# THE TASK:
Beginning with the line below that contains "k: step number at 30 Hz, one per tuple" and ending with the line that contains "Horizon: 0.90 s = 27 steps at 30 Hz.", copy every line exactly. Copy nothing else.

# EXERCISE DATA:
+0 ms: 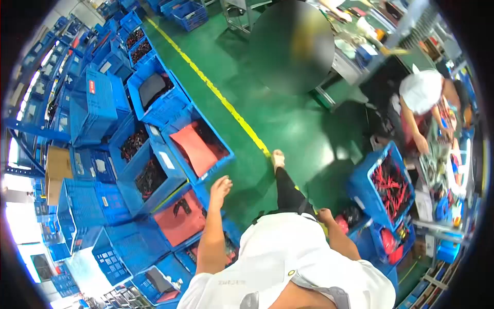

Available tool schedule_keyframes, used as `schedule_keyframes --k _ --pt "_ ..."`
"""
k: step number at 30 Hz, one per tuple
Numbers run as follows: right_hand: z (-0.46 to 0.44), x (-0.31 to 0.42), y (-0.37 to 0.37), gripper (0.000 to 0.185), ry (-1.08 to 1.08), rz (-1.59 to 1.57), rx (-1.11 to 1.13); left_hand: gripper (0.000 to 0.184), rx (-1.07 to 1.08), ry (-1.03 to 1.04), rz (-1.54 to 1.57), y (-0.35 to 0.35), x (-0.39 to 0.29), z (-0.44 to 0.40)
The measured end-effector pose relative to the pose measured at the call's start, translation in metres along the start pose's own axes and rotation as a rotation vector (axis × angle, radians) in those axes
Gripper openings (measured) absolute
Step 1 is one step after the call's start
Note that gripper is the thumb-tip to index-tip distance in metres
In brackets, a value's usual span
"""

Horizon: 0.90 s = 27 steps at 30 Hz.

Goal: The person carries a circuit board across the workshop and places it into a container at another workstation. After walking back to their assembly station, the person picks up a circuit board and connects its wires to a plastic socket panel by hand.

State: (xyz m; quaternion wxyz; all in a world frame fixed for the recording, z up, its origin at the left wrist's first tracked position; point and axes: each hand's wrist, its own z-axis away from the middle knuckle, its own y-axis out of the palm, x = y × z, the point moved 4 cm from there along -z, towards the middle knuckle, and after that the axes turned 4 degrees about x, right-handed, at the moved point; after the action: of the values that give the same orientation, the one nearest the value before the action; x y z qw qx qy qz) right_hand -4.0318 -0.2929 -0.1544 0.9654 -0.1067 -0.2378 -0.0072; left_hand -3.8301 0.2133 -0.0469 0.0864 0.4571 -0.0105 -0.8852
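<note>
My left hand (221, 188) is raised beside the row of blue crates, its fingers apart and slightly bent, with nothing in them. Nearest to it are a blue crate (226, 160) with a red sheet (194, 149) on its contents and a lower crate with a red sheet (180, 219) bearing a black piece. My right hand (325, 215) hangs low by my hip, near a bundle of red and black items (342, 222); its fingers are too small to make out. A blue crate of red parts (389, 188) stands beyond it.
Stacked blue crates (95, 108) and shelving line the left side. A yellow line (226, 105) crosses the green floor (242, 67). At the right, a person in a white cap (422, 91) works at a cluttered bench. Another person's arm shows at the top. A blurred disc covers part of the view.
</note>
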Motion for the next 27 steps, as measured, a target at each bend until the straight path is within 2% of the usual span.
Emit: schedule_keyframes --k 1,2,3,4,5,6,7,8,9,10,12,13,14,15,16,17,18,19,20,21,22,23,24,25,26,27 --pt "-0.027 0.048 0.008 0.023 -0.030 0.075 0.025 0.031 -0.077 -0.021 0.110 -0.011 -0.010 -0.036" --pt "-0.036 0.113 0.020 0.023 -0.110 0.291 -0.036 0.017 -0.071 0.156 0.317 -0.035 0.015 -0.077" --pt "-0.066 0.161 0.025 0.024 -0.240 0.350 -0.047 0.011 -0.078 0.112 -0.336 -0.058 0.028 -0.108" --pt "-0.091 0.214 0.025 0.023 -0.190 0.344 0.005 0.006 -0.037 0.131 -0.965 -0.069 0.048 -0.120" --pt "-0.117 0.263 0.032 0.022 -0.132 0.325 0.062 0.009 -0.047 0.198 -1.588 -0.076 0.060 -0.130" --pt "-0.154 0.306 0.033 0.020 -0.074 0.263 0.192 0.012 0.022 0.122 -1.540 -0.069 0.057 -0.121" --pt "-0.205 0.342 0.032 0.019 -0.074 0.150 0.196 0.011 0.146 -0.136 -1.392 -0.065 0.058 -0.123" --pt "-0.209 0.410 0.037 0.020 -0.100 0.161 0.145 0.015 0.231 -0.400 -1.257 -0.062 0.060 -0.123" --pt "-0.225 0.482 0.038 0.020 -0.144 0.173 0.089 0.018 0.428 -0.292 -1.343 -0.049 0.044 -0.134" --pt "-0.242 0.554 0.046 0.019 -0.186 0.187 0.097 0.018 0.199 -0.041 -1.465 -0.034 0.021 -0.135" --pt "-0.282 0.677 0.065 0.017 -0.227 0.302 0.035 0.019 0.125 -0.264 -1.126 -0.022 -0.004 -0.183" --pt "-0.351 0.707 0.059 0.015 -0.349 0.206 0.103 0.019 0.080 -0.396 -0.950 -0.023 -0.016 -0.216" --pt "-0.354 0.766 0.078 0.014 -0.382 0.143 0.070 0.019 0.041 -0.486 -0.820 -0.025 -0.031 -0.253" --pt "-0.352 0.820 0.098 0.013 -0.417 0.063 0.034 0.019 0.033 -0.502 -0.766 -0.028 -0.051 -0.294" --pt "-0.365 0.861 0.113 0.011 -0.421 0.068 0.102 0.019 0.041 -0.473 -0.760 -0.035 -0.077 -0.345" --pt "-0.420 0.875 0.122 0.011 -0.445 -0.100 0.071 0.020 0.064 -0.419 -0.786 -0.044 -0.110 -0.402" --pt "-0.410 0.905 0.145 0.012 -0.387 -0.071 0.040 0.020 0.070 -0.334 -0.846 -0.059 -0.139 -0.459" --pt "-0.403 0.939 0.176 0.013 -0.336 -0.042 0.015 0.020 0.038 -0.221 -0.896 -0.079 -0.174 -0.521" --pt "-0.417 0.965 0.203 0.015 -0.290 0.056 0.139 0.020 -0.038 -0.114 -0.900 -0.098 -0.221 -0.587" --pt "-0.432 0.980 0.231 0.018 -0.239 0.148 0.266 0.023 -0.154 -0.185 -0.663 -0.115 -0.289 -0.640" --pt "-0.432 1.001 0.261 0.021 -0.210 0.256 0.268 0.025 -0.288 -0.225 -0.419 -0.127 -0.378 -0.691" --pt "-0.436 1.028 0.292 0.025 -0.188 0.350 0.261 0.027 -0.382 -0.118 -0.052 -0.138 -0.449 -0.737" --pt "-0.457 1.045 0.322 0.029 -0.142 0.371 0.288 0.027 -0.317 0.075 -0.100 -0.168 -0.500 -0.797" --pt "-0.482 1.065 0.350 0.033 -0.097 0.393 0.313 0.035 -0.251 0.201 -0.220 -0.190 -0.565 -0.834" --pt "-0.499 1.102 0.375 0.033 -0.122 0.433 0.249 0.037 -0.297 0.126 0.205 -0.191 -0.626 -0.853" --pt "-0.505 1.134 0.404 0.032 -0.127 0.482 0.190 0.034 -0.309 0.105 0.278 -0.202 -0.672 -0.870"
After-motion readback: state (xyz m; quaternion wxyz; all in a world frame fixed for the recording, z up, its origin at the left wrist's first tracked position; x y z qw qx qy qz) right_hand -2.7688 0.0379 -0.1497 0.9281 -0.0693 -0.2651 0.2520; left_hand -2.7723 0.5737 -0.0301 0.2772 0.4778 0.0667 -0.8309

# RESPONSE BOX:
k: step number at 30 Hz, one per tuple
Numbers run as follows: right_hand: z (-0.46 to 0.44), x (-0.31 to 0.42), y (-0.37 to 0.37), gripper (0.000 to 0.185), ry (-1.08 to 1.08), rz (-1.59 to 1.57), rx (-1.11 to 1.13); left_hand: gripper (0.000 to 0.184), rx (-1.07 to 1.08), ry (-1.03 to 1.04), rz (-1.54 to 1.57), y (-0.35 to 0.35), x (-0.39 to 0.29), z (-0.44 to 0.40)
The measured end-effector pose relative to the pose measured at the call's start, translation in metres along the start pose's own axes and rotation as a rotation vector (axis × angle, radians) in those axes
Gripper openings (measured) absolute
Step 1 is one step after the call's start
Note that gripper is the thumb-tip to index-tip distance in metres
In brackets, a value's usual span
"""

Horizon: 0.90 s = 27 steps at 30 Hz.

The exercise has been carried out in full.